Les vitrines ou certains produits de consommation sont marqués de pictogrammes pixélisés donnant accès à des informations supplémentaires.

En tant que fournisseur de technologie RA comment définiriez-vous une application RA pertinente?

Une application RA réussie est utilisée au-delà de l’effet de surprise, au-delà de l’effet Wow. C’est une application qui amène de l’information utile à son utilisateur, qui l’amuse ou lui permet d’échanger des informations sur la durée.

Par exemple, en matière de publicité, grâce à la réalité augmentée, les régies publicitaires rendent plus attractifs leurs messages grâce aux contenus supplémentaires: jeu, bons de réduction, vidéo, musique ou achat en ligne. La technologie de Vidinoti est capable de reconnaître un panneau publicitaire et le relier aux applications de e-commerce de l’annonceur. Pour les personnes intéressées, notre application Pixlive permettant de créer sa propre réalité augmentée est disponible gratuitement sur l’Apple Store.

Quelles nouvelles applications de RA pouvons-nous nous attendre chez Vidinoti en 2013 ?

Nous intervenons en amont des applications RA, nous fournissons des technologies et des solutions pour les développeurs d’applications RA. En 2013, nous essayons de nous concentrer, avec nos partenaires, sur les outils qui permettent la création de contenu RA de qualité, création qui doit être aisée et à un coût abordable.

Nous essayons également de nous projeter sur ce que sera la RA dans quelques années, sur les appareils qui seront utilisés à ce moment et qui permettront de réaliser la RA de manière encore plus convaincante. En 1997, nous avions déposé un brevet à l’EPFL qui décrivait le principe de la réalité augmentée réalisée sur ce que l’on appelle aujourd’hui un Smartphone. Nous essayons de faire de même pour ce qui se passera en 2025.

A l’heure actuelle, savons-nous évaluer l’impact commercial de la RA ?

J’aimerais vous dire oui, mais il est encore tôt pour se prononcer. Le temps d’utilisation, la convivialité de l’application, l’adhésion des utilisateurs, de nombreux critères doivent être pris en considération.

Qu’apporte la RA aux entreprises et aux consommateurs?

Pour le partenaire commercial en général : mieux comprendre l’impact d’une campagne ou d’un contenu, récolter des informations pertinentes sur les lecteurs ou spectateurs, ajouter de la valeur à son contenu.
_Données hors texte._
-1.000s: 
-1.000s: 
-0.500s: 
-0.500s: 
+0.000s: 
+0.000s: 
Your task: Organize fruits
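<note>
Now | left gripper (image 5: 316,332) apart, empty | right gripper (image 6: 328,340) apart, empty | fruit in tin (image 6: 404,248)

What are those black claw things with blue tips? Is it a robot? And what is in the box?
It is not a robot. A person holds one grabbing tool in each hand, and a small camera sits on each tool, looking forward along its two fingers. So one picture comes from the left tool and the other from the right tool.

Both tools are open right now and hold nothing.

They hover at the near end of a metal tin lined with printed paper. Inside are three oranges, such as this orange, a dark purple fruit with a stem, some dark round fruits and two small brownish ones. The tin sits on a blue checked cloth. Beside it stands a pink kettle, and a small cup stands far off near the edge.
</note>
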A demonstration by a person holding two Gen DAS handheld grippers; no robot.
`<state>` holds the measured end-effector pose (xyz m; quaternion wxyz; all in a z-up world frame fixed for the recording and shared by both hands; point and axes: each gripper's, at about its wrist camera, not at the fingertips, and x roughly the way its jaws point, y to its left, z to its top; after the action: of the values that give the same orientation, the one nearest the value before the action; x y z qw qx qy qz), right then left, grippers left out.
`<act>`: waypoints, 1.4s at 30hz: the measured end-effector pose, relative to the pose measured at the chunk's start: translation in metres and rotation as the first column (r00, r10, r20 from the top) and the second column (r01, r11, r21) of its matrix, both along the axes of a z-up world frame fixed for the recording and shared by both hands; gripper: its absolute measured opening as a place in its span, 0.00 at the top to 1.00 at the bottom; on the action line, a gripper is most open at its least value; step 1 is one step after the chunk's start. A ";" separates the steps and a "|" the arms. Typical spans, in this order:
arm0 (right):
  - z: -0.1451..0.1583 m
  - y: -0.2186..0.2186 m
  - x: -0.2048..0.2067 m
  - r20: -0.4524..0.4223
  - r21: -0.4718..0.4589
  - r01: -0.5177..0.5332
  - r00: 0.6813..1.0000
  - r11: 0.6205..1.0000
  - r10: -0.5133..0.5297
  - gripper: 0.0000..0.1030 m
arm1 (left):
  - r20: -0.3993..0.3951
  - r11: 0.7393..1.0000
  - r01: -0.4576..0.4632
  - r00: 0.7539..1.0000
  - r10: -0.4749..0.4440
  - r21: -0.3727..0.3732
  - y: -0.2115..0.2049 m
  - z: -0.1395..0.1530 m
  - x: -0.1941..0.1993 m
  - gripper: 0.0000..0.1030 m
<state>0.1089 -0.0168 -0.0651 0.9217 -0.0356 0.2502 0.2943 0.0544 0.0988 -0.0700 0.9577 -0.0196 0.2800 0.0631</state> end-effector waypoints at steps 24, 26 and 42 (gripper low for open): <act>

Pour le consommateur : bénéficier d’informations utiles à portée de main, apprendre de manière ludique et interactive.

Certaines technologies n’ont pas récolté le succès escompté. Selon vous, la RA sera-t-elle une réussite ? De quoi cela dépend ?

Les limites sont les mêmes que celles des autres technologies. A un moment donné, l’industrie trouve une solution technologique à un problème et seules les applications adoptées par les utilisateurs survivent. Les problèmes technologiques posés par la RA ne sont de loin pas tous résolus à ce jour et la pertinence de l’utilité de certaines applications reste également une question.

Nous savons que la technologique RA est prête mais notre société l’est-elle suffisamment?

Notre société est prête à recevoir l’information pertinente au moment opportun. Dans certains cas, cela veut dire recevoir cette information à l’aide de Smartphone mais dans d’autres cas, cette information sera sans doute encore amenée avec d’autres moyens, comme des lunettes. Une partie de cette information sera amenée par la réalité augmentée, qui consiste à mêler monde numérique et monde réel.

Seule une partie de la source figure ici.